Borisy prides himself on having championed disruptive technology over his long career in the biopharmaceutical industry as an entrepreneur and investor. EQRx represents a different kind of disruption.

He intends to sidestep the philosophical debates about how much drugs should cost. Instead, EQRx will be “a market-based company driven by core, capitalist impulses,” he said. “We can make a really large company that can be really profitable. It just happens to be doing that by selling really good drugs at much lower prices.”

The company said that will be possible by making drugs that follow known ways of targeting disease, at least in the beginning, in an effort to improve its odds.
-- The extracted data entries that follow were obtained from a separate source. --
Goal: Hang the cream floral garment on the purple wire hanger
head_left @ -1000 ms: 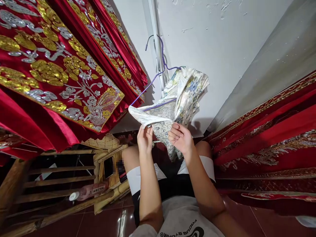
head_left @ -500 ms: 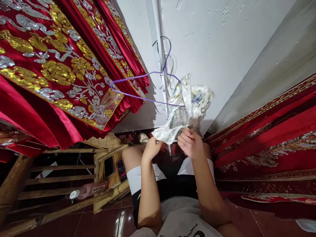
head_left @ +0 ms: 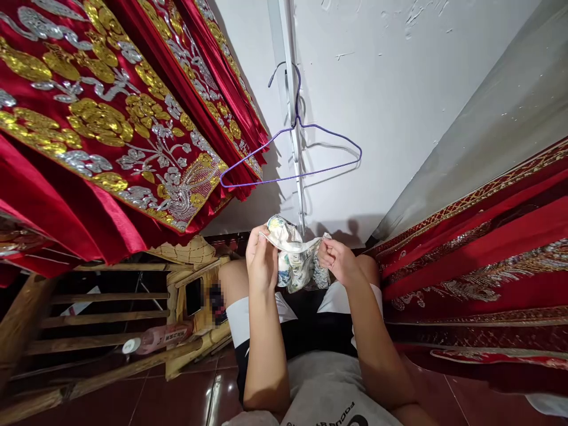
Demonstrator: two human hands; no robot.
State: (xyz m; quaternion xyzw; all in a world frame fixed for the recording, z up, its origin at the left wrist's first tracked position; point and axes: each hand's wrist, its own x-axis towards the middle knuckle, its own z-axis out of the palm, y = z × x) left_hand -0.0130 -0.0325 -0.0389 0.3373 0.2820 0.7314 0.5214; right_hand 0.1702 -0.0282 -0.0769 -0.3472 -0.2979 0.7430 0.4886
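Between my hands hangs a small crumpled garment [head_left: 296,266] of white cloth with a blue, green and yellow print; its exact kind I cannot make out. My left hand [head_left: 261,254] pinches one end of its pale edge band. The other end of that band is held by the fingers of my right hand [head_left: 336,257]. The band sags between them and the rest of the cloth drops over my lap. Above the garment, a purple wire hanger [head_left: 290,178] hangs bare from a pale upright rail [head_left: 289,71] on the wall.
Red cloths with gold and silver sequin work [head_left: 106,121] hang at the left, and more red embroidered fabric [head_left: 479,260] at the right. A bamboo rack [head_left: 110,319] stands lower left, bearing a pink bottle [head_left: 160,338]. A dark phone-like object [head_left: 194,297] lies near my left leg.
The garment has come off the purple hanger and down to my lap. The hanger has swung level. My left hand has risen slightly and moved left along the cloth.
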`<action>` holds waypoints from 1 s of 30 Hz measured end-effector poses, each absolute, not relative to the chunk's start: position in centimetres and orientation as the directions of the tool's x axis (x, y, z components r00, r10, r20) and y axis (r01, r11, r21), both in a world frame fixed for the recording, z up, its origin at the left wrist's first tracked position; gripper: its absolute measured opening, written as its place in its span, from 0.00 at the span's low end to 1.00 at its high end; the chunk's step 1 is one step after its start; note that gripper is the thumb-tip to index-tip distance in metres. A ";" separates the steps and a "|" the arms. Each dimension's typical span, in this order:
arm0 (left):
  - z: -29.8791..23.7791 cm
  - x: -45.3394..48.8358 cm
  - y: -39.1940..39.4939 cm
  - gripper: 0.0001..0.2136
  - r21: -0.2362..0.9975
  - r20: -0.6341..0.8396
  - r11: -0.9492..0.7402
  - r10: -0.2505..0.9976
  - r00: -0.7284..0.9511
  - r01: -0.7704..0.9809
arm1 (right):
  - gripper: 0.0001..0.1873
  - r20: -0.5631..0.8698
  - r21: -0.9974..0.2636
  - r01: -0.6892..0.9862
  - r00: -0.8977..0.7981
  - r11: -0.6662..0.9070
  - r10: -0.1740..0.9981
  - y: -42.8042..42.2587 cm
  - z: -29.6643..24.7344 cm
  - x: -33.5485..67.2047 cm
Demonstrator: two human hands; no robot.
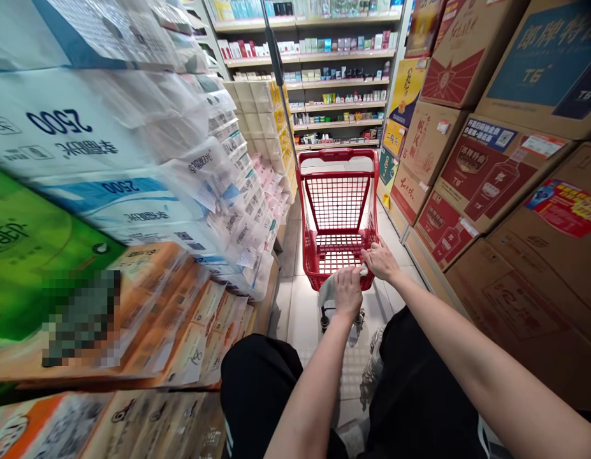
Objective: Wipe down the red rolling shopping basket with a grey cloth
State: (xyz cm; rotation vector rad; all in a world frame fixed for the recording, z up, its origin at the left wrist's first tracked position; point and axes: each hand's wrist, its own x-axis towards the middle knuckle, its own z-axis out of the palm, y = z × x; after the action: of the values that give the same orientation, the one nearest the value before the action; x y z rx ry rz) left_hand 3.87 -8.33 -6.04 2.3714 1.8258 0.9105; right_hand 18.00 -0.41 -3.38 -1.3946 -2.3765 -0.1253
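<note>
A red plastic shopping cart with a grid basket stands on the floor in front of me. My left hand is closed over a pale grey-white cloth, pressed against the cart's near edge. Part of the cloth hangs below that edge on the left, and a light bit of it shows between my hands. My right hand is curled around the near right corner of the cart, close beside the left. The undersides of its fingers are hidden.
Stacked tissue packs line the left, with orange packs lower down. Cardboard cartons are piled along the right. Shelves of small boxes and bottles close the aisle's far end. A dark pole rises left of the cart.
</note>
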 end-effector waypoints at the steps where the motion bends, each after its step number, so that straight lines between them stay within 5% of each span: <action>1: -6.4 3.3 -8.9 0.19 0.333 0.431 -0.369 0.878 0.208 0.868 | 0.34 0.365 -0.120 0.856 -0.434 0.504 0.824 -0.5 -3.4 18.1; 5: -6.2 -2.4 -9.0 0.21 0.285 0.357 -0.427 0.878 0.318 0.858 | 0.35 0.362 -0.146 0.850 -0.431 0.507 0.827 -0.9 -3.4 17.7; 10: -4.9 -9.5 -8.1 0.19 0.288 0.374 -0.314 0.907 0.196 0.905 | 0.35 0.367 -0.176 0.842 -0.424 0.509 0.828 -1.0 -3.5 16.3; 15: -6.0 -6.2 -8.7 0.20 0.357 0.477 -0.216 0.879 0.022 0.909 | 0.35 0.392 -0.195 0.863 -0.367 0.466 0.844 -1.2 -3.9 15.0; 21: -7.5 1.5 -9.6 0.24 0.333 0.476 -0.413 0.850 0.227 0.848 | 0.31 0.427 -0.173 0.871 -0.354 0.459 0.832 -1.5 -4.0 15.2; 25: -6.8 -2.0 -8.9 0.25 0.257 0.443 -0.522 0.811 0.381 0.813 | 0.31 0.423 -0.163 0.860 -0.382 0.484 0.822 -1.5 -3.8 15.9; 30: -5.9 -8.3 -8.2 0.21 0.191 0.402 -0.449 0.847 0.347 0.873 | 0.32 0.421 -0.191 0.855 -0.373 0.483 0.827 -1.4 -3.9 15.6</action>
State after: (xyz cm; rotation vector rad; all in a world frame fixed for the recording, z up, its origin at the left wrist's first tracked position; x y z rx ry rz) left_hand -8.34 -8.23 -5.88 2.6252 1.6778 0.7256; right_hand 15.59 -1.44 -3.93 -1.3926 -2.2706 -0.0811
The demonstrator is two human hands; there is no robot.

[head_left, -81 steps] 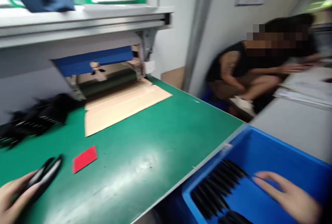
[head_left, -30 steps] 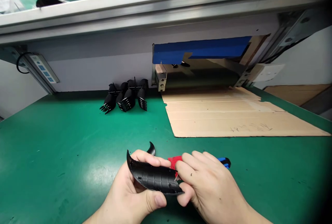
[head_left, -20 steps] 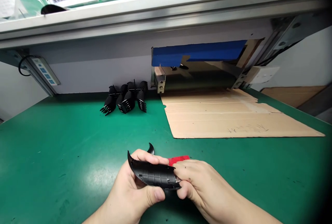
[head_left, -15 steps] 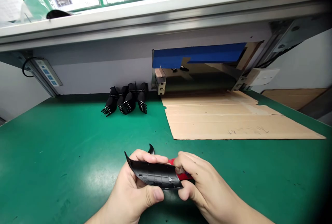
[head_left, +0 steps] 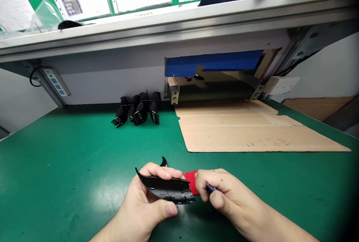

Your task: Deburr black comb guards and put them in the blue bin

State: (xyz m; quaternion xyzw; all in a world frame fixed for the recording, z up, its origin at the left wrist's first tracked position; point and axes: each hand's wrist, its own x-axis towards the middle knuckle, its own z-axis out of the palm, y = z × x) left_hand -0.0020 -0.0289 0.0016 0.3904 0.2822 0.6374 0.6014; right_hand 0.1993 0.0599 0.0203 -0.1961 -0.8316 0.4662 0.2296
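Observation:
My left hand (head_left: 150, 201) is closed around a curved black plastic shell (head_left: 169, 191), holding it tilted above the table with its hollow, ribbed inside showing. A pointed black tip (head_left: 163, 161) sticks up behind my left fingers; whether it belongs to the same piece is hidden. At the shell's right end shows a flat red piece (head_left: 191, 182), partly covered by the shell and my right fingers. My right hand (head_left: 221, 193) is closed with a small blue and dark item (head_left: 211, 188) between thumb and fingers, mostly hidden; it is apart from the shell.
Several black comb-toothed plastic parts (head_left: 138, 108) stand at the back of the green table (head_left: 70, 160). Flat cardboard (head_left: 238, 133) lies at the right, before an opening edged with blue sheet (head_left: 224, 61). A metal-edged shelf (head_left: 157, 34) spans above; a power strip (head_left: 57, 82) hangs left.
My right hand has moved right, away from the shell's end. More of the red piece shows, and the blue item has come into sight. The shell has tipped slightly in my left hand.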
The startup plans to spend less on sales and marketing than typical drugmakers, savings that can then be passed along to patients, said Melanie Nallicheri, EQRX president and chief operating officer. Nallicheri formerly served as chief business officer and head of biopharma at cancer diagnostics company Foundation Medicine.

Should those early medications be successful, EQRx plans to price them at a third the level of similar therapies, the company said.

Capital Challenge

But it’s in research and development where the new company will need to make the most changes, said Bernard Munos, a veteran of drugmaker Eli Lilly & Co. who now serves as senior fellow at the Milken Institute’s FasterCures.

“There’s waste in marketing and sales, no question about it,” he said. “But I don’t think they’re going to be able to squeeze as much cash there to make the difference they need to make.”

EQRx will also likely need more capital: By Munos’s calculations, of 13 new drugs that biotechs had approved last year, R&D spending ranged from about $46 million to $1.4 billion per drug.

Even in an area of established science, research can be a messy and expensive process, said Craig Garthwaite, a health economist at Northwestern University’s Kellogg School of Management.

“Even if they do that, we tend to see people invest in companies because the first drug made a bunch of money,” Garthwaite said. “Here you’re asking people to invest because the first drug didn’t make a bunch of money.”